InStyle: What could people do when that happens?

RS: Sometimes parents are nervous that their kids don’t care. So they feel like it’s their job to tell them, get with the program.

So I feel like what they have to say, especially to a mother is: "Mom, I get it that I am single. This is me. This is my life. Would I like to be in a nice relationship? Yes, I would like to be in a nice relationship. Would I like to be married one day? Yes, I would like to be married one day. But it’s not helping me that you ask me every time I see you. In fact, it makes me feel worse. And I’d really appreciate it if you don’t ask me. And you can assume that I am dating. Assume that I do want to meet someone and when the time comes and if that time comes, you’ll be one of the first people that I’ll share it with. But until then, I am not comfortable with this being a continuous topic of conversation."

So if you can tell the parents that their questions are not helping you and, in fact, they are hurting you, I think then they might hear you and back off.

InStyle: What if that happens in a social setting? What’s the most appropriate way to react?

RS: I think the inappropriate reaction is to get defensive. I think sometimes making a joke is great: "Why? Is there anyone you want to set me up with?"

But it’s also OK to say, "No, I am not seeing anyone right now and I would really like to meet someone.
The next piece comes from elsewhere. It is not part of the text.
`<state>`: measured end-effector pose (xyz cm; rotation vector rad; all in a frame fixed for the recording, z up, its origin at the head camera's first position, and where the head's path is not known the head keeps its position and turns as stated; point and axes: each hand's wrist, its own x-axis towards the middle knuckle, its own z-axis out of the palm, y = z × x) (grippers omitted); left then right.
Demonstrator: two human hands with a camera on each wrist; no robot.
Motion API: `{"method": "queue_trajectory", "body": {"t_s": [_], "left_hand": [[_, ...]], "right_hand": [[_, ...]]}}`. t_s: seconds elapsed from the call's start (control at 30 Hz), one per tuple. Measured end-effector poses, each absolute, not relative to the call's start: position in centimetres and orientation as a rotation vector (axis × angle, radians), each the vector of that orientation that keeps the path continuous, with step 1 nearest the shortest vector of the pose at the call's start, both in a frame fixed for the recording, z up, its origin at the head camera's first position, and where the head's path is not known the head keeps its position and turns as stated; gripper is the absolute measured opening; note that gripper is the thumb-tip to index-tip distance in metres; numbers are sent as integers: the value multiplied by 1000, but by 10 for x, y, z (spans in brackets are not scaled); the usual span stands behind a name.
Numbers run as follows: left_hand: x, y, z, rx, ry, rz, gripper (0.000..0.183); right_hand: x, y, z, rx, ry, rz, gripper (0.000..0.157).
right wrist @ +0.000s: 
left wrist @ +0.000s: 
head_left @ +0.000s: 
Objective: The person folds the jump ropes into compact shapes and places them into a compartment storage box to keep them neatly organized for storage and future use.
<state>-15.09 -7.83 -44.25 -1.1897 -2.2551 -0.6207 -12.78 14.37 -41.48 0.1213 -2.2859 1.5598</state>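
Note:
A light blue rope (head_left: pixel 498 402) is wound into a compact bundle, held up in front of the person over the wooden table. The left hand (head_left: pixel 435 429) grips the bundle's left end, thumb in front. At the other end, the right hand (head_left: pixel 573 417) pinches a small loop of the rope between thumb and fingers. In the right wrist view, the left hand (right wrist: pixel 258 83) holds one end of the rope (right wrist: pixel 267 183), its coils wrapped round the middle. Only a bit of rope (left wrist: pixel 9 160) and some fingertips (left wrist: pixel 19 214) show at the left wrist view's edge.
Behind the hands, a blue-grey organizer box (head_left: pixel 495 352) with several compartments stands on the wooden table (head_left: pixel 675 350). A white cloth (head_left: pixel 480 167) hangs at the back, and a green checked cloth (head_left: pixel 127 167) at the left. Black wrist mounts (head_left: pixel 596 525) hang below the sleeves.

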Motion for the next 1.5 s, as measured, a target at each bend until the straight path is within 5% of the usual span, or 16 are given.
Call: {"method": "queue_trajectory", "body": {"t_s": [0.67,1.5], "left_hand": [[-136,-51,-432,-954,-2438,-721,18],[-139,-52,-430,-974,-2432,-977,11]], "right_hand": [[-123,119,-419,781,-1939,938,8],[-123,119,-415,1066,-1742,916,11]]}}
So if you have anyone you’d like to set me up with, I’d be very open to that."

Sometimes, you do have to advocate for yourself.

InStyle: What if that pressure comes from your partner?

RS: It’s a problem because if you put too much pressure on someone, it could create a problem in the relationship. It’s OK to start a discussion with your partner, where is this relationship going and are we both on the same page?

I think it’s perfectly OK if you’re in a relationship to say, "Look, it’s not a secret that I’d like to be married and I’d like to have a family one day. And I am interested in going down that path with you. Are you interested in going down that path with me?

You kind of have to ask that question. And if the person says no or if they care about you very much but that’s not something they are open to, then you might have to end that relationship.